- [PROBLEM DESCRIPTION]:
Word for word, restate the lines of the listing from the one that holds "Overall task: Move" through the very last line, and nothing more.
────────────────────────────────────────
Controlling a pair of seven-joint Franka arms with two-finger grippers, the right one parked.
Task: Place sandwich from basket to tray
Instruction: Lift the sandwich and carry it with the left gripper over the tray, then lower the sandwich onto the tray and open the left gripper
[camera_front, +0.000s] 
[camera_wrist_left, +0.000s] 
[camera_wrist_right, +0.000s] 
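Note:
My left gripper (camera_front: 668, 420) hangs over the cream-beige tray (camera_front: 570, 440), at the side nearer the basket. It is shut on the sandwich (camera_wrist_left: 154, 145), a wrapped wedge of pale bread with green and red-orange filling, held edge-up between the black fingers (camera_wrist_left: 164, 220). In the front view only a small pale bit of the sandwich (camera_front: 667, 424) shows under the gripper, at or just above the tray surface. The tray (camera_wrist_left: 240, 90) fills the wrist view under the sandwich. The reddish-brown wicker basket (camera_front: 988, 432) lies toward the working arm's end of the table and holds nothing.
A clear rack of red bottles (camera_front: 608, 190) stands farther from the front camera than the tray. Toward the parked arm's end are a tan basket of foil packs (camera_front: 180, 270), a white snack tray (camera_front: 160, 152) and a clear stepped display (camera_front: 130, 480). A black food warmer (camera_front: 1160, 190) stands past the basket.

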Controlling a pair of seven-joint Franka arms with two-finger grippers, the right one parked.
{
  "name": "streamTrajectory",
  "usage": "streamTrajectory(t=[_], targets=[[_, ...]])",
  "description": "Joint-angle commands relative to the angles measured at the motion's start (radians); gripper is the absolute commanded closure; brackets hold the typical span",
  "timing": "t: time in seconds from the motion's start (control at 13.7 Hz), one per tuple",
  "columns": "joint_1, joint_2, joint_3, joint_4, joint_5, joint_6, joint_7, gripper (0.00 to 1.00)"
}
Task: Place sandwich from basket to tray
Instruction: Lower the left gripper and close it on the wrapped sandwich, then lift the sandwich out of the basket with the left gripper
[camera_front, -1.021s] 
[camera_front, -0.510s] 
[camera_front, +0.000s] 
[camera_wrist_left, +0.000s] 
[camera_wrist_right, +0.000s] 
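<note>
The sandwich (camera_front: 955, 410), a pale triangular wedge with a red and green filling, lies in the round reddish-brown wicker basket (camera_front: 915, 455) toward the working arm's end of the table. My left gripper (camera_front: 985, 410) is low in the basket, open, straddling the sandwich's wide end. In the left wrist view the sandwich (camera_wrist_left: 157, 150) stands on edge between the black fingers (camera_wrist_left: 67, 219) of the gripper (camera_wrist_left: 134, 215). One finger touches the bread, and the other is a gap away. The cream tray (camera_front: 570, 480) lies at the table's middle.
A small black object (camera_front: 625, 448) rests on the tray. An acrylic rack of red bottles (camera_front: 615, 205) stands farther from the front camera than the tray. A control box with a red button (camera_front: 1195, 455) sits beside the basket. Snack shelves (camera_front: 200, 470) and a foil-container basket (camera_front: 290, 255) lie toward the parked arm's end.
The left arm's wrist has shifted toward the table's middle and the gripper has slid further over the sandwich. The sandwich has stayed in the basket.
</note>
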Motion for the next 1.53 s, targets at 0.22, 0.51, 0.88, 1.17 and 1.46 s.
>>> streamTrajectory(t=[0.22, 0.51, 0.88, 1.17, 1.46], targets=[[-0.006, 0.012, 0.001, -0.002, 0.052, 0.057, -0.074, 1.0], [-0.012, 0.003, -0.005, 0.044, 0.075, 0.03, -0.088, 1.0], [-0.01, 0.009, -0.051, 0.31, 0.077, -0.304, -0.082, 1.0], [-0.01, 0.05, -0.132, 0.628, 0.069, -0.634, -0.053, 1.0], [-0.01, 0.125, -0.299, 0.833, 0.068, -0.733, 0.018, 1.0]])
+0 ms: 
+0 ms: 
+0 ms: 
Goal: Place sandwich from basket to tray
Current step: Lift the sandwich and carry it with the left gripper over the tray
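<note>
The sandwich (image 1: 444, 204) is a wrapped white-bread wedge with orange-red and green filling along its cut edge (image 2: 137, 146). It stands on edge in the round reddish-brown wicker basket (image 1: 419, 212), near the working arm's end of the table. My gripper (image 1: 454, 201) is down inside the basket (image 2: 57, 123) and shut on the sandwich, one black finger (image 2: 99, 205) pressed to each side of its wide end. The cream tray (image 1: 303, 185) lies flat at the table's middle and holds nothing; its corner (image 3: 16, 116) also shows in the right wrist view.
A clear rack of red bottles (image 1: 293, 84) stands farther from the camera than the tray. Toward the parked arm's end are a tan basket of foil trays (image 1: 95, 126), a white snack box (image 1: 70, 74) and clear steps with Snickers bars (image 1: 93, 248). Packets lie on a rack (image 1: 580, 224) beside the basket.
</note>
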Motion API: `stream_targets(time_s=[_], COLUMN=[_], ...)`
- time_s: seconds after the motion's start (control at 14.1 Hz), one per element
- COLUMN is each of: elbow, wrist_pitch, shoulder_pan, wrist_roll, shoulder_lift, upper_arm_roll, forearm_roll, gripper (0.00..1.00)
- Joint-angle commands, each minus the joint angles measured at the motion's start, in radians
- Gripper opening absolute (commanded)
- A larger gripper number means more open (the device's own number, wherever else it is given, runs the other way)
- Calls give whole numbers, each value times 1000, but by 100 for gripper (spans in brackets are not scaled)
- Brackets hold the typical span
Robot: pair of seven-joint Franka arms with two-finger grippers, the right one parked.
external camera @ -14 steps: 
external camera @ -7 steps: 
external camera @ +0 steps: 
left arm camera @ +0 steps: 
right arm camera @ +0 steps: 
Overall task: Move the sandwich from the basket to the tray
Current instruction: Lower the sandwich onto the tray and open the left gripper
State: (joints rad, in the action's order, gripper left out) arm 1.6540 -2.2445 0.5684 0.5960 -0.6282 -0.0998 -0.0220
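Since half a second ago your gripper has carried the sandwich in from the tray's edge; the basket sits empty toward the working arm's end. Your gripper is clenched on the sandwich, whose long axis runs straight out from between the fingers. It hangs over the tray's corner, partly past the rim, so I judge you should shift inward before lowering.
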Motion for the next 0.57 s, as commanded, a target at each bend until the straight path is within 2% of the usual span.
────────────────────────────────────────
- [TASK RESPONSE]:
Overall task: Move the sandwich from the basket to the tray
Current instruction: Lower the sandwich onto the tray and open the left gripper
State: (joints rad, in the action's order, gripper left out) arm 1.6540 -2.2445 0.5684 0.5960 -0.6282 -0.0998 -0.0220
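Since half a second ago your gripper has carried the sandwich in from the tray's edge; the basket sits empty toward the working arm's end. Your gripper is clenched on the sandwich, whose long axis runs straight out from between the fingers. It hangs over the tray's corner, partly past the rim, so I judge you should shift inward before lowering.
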Motion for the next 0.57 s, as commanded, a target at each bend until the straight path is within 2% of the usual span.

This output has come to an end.